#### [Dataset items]

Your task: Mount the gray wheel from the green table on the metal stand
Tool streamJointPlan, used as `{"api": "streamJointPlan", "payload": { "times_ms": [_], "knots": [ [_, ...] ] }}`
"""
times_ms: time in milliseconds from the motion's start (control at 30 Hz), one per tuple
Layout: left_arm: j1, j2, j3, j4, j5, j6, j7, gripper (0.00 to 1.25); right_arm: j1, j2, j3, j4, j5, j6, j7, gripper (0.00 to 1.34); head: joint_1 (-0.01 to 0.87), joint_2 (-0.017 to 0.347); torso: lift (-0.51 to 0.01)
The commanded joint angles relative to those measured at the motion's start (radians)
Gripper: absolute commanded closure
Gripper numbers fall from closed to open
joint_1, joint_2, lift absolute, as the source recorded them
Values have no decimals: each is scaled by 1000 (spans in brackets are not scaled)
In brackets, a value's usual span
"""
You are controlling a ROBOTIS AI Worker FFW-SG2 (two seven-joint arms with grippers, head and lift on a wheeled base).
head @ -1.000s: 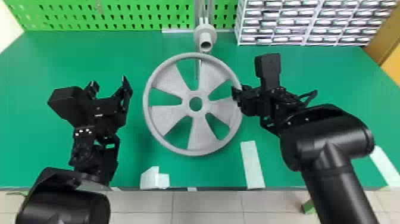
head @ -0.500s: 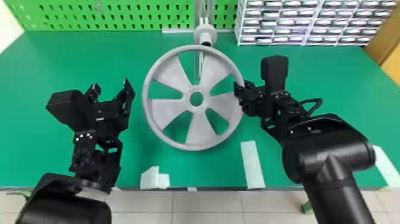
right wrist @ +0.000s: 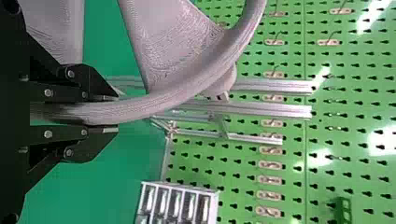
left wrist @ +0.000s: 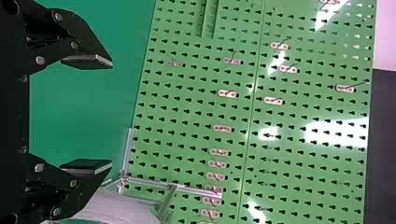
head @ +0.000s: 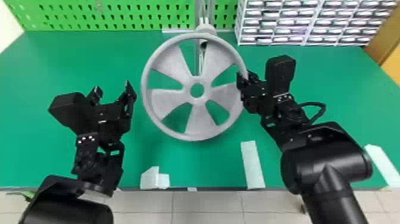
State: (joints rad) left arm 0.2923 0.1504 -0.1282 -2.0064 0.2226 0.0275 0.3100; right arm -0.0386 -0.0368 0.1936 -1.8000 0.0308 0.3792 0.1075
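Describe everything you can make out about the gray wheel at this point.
The gray wheel has a rounded outer rim, five broad spokes that flare outward, and a hub with a round central hole. Its finely ridged surface looks like printed plastic. No damage is apparent. The right gripper has its jaws shut on the rim, seemingly holding the wheel above the green table. It is unmounted, partly overlapping the metal stand in the head view.

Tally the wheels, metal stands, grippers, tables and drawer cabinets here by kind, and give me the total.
Gray spoked wheel: 1
Metal stand: 1
Black two-finger grippers: 2 (left gripper, right gripper)
Green table: 1
White drawer cabinet: 1
Total: 6
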Motion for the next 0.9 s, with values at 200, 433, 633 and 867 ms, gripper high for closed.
{"api": "streamJointPlan", "payload": {
  "times_ms": [200, 433, 633, 867],
  "knots": [
    [8, 0, -17, 1, 11, -17, 0, 493, 17, 9, 6, 30, 5, -129, -32, 1332, 867, 52, -100],
    [13, 2, -39, 5, 26, -18, 0, 492, 20, 12, 18, 44, 3, -183, -74, 1332, 867, 52, -100],
    [11, 29, -68, 5, 44, -21, 0, 492, 20, 15, 24, 59, 5, -226, -106, 1332, 867, 52, -100],
    [-12, 67, -106, 20, 86, -21, 0, 492, 14, 15, 33, 77, -5, -267, -138, 1332, 867, 52, -100]
  ]
}}
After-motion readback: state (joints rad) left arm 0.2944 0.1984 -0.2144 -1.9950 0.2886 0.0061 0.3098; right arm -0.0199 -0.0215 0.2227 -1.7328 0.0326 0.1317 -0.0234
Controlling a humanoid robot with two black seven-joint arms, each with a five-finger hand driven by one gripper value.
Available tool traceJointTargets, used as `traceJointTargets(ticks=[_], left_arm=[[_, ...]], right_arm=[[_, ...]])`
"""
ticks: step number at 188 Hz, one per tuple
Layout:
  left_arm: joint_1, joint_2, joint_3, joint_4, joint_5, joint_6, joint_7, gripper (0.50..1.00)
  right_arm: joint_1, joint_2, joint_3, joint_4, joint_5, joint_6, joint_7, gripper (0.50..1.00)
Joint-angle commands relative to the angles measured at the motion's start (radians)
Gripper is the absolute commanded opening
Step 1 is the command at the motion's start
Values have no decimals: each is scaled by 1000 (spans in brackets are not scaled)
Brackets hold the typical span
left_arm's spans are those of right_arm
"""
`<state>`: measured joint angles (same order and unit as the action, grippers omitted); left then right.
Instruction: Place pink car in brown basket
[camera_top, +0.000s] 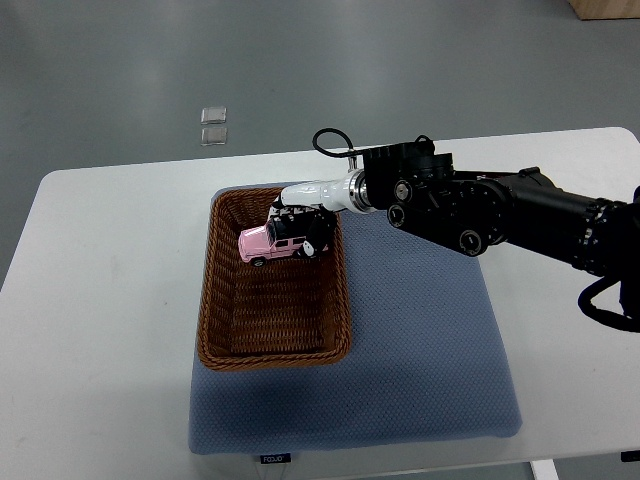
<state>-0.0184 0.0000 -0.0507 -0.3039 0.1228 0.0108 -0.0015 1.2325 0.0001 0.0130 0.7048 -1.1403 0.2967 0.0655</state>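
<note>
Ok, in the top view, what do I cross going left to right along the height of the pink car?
Bare white table → left wall of the brown basket → pink car held over the basket → right hand gripping it → blue mat → black right arm.

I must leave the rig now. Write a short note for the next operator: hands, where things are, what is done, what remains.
Right hand: shut on the pink car, over the far end of the brown basket.
Left hand: not in view.
Basket sits on the blue mat on the white table.
Done: car picked and brought over the basket.
Left: lower if needed, release the car, withdraw the hand.
</note>
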Motion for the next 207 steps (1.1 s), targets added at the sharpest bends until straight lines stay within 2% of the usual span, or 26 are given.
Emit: traceJointTargets(ticks=[1,14,23,41,69,87,114,149,178,207], left_arm=[[0,0,2,0,0,0,0,1000],[0,0,2,0,0,0,0,1000],[0,0,2,0,0,0,0,1000],[0,0,2,0,0,0,0,1000],[0,0,0,0,0,0,0,1000],[0,0,0,2,0,0,0,1000],[0,0,0,2,0,0,0,1000],[0,0,2,5,0,0,0,1000],[0,0,2,3,0,0,0,1000],[0,0,2,2,0,0,0,1000]], right_arm=[[-8,0,13,1,14,-1,4,860],[-8,0,15,-1,16,-2,7,866],[-8,0,19,1,16,-8,7,899],[-10,0,79,1,17,-19,8,901],[-48,0,309,-1,33,-19,20,899],[-120,-46,479,1,99,-19,45,899],[-257,-83,734,2,287,-21,80,899],[-472,-63,1028,1,692,-18,172,901],[-565,-52,1053,-28,1019,-16,183,905],[-577,-49,1053,-100,1090,-8,183,905]])
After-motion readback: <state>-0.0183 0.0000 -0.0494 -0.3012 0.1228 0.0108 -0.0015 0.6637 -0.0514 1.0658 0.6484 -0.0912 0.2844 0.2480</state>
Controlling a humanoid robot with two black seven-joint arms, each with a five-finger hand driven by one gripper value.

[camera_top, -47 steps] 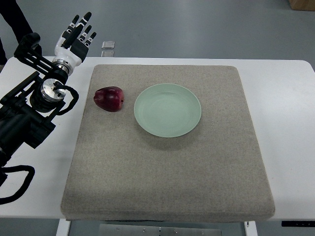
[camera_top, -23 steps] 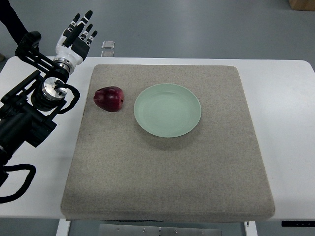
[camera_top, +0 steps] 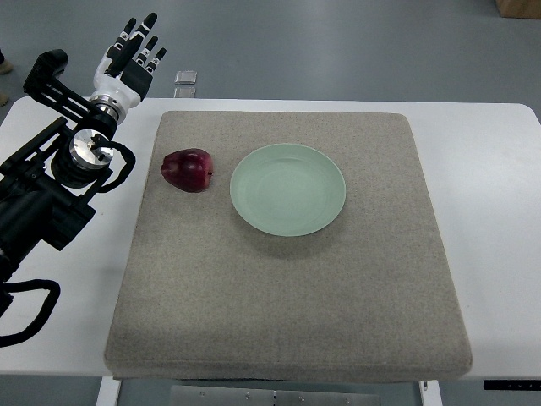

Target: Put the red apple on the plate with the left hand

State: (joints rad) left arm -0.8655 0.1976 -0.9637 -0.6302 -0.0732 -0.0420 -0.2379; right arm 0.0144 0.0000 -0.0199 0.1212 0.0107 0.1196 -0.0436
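Your left hand: fingers spread, empty, raised over the desk's far left corner, well clear of the work. Red apple: on the grey mat, just left of the plate, not touching. Plate: bare, ready to receive.
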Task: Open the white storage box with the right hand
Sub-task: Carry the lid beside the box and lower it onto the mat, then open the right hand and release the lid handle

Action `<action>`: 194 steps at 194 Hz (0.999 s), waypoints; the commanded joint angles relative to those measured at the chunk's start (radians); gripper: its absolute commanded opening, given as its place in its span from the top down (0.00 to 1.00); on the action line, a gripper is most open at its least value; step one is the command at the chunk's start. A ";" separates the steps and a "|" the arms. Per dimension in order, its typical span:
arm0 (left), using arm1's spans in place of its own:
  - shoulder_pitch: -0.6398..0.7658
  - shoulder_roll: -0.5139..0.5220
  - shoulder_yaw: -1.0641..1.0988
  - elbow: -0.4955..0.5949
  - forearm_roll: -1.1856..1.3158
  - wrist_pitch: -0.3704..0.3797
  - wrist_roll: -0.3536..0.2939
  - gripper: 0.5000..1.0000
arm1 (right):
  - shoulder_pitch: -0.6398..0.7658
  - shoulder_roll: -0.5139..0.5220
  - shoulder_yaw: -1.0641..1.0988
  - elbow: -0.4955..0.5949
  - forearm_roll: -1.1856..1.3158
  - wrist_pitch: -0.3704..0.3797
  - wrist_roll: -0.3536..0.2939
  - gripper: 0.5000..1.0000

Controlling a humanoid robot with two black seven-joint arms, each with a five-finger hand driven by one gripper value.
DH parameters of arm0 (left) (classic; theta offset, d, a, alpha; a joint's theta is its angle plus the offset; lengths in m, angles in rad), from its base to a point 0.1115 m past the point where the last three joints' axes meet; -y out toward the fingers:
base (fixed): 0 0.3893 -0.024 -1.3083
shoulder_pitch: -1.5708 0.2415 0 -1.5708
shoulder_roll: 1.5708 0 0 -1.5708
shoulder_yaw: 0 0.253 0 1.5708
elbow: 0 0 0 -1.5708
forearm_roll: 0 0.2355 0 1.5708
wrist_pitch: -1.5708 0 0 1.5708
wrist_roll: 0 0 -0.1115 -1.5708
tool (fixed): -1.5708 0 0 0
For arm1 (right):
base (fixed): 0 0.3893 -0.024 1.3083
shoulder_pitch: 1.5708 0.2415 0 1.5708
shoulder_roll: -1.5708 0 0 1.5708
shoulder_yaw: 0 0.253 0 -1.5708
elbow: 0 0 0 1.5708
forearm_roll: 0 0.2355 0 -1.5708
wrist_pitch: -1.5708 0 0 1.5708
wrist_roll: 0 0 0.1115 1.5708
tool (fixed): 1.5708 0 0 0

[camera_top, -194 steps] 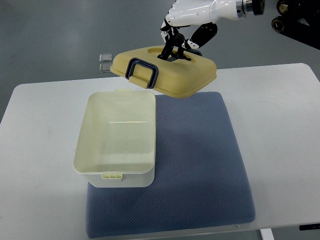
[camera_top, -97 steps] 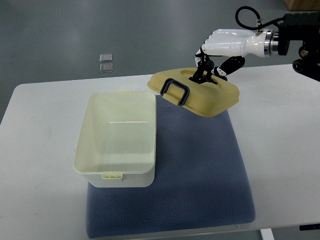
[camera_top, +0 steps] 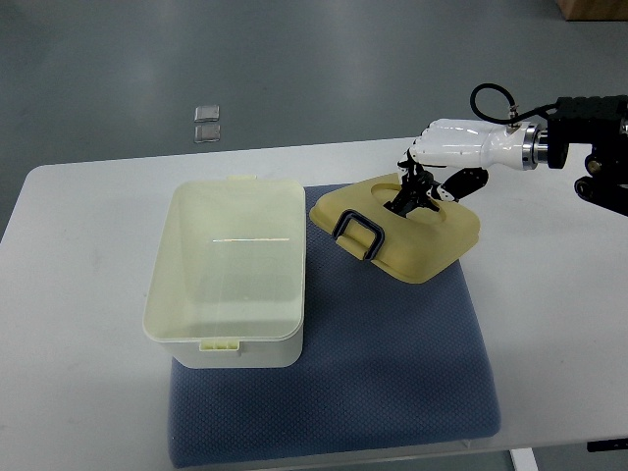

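Note:
The white storage box [camera_top: 229,275] stands open on the left part of the blue mat [camera_top: 383,363], its inside bare. Its cream lid [camera_top: 402,229] with a dark blue clasp [camera_top: 358,233] lies tilted on the mat, to the right of the box. My right hand [camera_top: 417,188] comes in from the right edge and has its fingers curled into the handle recess on top of the lid. Whether the lid rests fully on the mat cannot be told. The left arm is out of view.
The white table [camera_top: 559,275] carries the mat, with bare surface to the left and right of it. Two small clear squares [camera_top: 206,123] lie on the grey floor beyond the table's far edge.
My right hand has carried the lid down and to the right, from above the table's far edge to low over the mat beside the box. The box has stayed put.

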 commanded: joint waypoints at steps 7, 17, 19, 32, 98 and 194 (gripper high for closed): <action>0.000 0.000 0.000 0.001 0.000 0.000 0.001 0.00 | -0.019 0.007 0.000 0.002 -0.001 -0.011 0.000 1.00; 0.000 0.000 0.000 -0.001 0.000 0.000 0.001 0.00 | -0.024 0.009 0.000 0.002 -0.001 -0.014 0.000 1.00; 0.000 0.000 0.000 -0.001 0.000 0.000 -0.001 0.00 | -0.026 0.009 0.000 0.002 -0.002 -0.014 0.000 1.00; 0.000 0.000 0.000 0.001 0.000 0.000 -0.001 0.00 | -0.033 0.015 0.000 0.003 -0.001 -0.014 0.000 1.00; 0.000 0.000 0.000 -0.001 0.000 0.000 -0.001 0.00 | -0.065 0.058 0.000 0.009 0.001 -0.037 0.000 1.00; 0.000 0.000 0.000 -0.001 0.000 0.000 -0.001 0.00 | -0.105 0.081 0.009 0.009 0.017 -0.066 0.000 0.19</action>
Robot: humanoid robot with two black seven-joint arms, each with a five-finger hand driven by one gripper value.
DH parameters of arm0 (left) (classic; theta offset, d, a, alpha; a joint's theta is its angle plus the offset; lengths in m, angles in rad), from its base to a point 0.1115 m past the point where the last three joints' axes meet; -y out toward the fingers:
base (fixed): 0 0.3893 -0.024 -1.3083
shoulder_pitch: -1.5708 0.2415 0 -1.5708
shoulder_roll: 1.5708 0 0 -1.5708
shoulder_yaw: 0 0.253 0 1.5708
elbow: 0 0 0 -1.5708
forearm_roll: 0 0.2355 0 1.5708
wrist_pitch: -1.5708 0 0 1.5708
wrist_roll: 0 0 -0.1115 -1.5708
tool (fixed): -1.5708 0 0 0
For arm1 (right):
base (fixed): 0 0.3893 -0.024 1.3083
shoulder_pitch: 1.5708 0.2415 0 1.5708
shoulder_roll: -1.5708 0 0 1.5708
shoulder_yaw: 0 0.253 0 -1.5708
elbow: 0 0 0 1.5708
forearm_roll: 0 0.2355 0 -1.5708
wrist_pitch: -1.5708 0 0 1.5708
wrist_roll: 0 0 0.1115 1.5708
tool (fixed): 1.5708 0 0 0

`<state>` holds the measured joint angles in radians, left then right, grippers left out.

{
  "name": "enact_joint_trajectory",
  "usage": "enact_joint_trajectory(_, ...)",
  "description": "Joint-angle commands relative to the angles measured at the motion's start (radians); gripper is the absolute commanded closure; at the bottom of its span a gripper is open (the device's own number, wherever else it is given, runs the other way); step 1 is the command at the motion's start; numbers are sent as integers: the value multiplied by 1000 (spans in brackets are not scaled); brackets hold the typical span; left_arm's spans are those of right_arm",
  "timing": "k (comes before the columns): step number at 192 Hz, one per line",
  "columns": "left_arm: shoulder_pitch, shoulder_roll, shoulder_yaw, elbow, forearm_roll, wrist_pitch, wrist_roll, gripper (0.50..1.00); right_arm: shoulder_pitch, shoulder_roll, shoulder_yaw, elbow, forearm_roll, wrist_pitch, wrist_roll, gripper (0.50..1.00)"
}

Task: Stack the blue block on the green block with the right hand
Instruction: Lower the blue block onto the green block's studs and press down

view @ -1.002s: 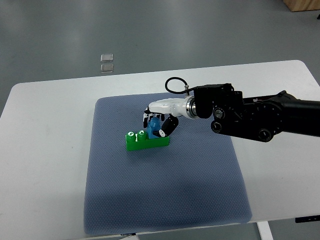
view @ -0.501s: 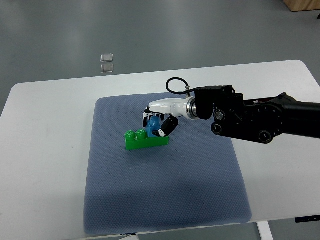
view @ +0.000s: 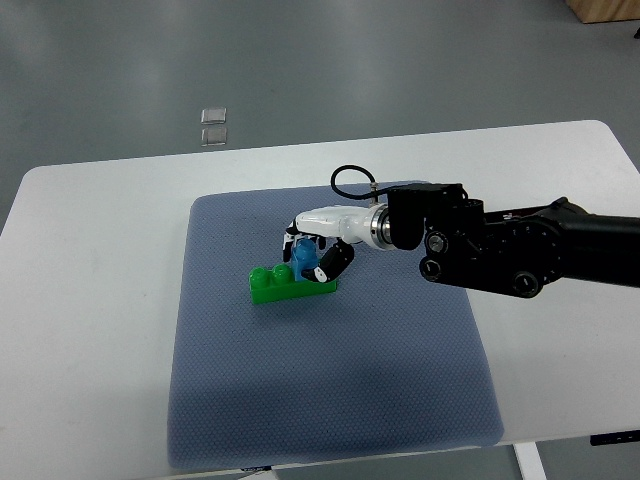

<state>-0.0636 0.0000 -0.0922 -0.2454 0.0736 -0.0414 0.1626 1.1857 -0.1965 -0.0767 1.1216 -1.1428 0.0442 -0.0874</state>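
A long green block [view: 280,286] lies on the blue-grey mat [view: 330,400], left of centre. A small blue block [view: 304,262] sits on the green block's right half, touching its top. My right hand [view: 311,254] reaches in from the right and its white and black fingers [view: 334,260] are curled around the blue block. The hand covers most of the blue block and the green block's right end. The left arm does not show.
The mat covers the middle of a white table [view: 90,300]. My black right forearm [view: 520,250] stretches across the mat's right edge. Two small clear squares [view: 213,124] lie on the grey floor beyond the table.
My right hand has lowered slightly with the blue block, bringing it down onto the green block's right half. The green block has stayed in place.
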Motion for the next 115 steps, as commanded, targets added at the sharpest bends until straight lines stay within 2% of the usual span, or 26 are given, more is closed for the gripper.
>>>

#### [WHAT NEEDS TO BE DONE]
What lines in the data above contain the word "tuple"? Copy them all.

#### [SOLUTION TO THE EXERCISE]
times_ms: time in milliseconds from the motion's start (control at 30 Hz), one per tuple
ticks: step number at 188 Hz, one per tuple

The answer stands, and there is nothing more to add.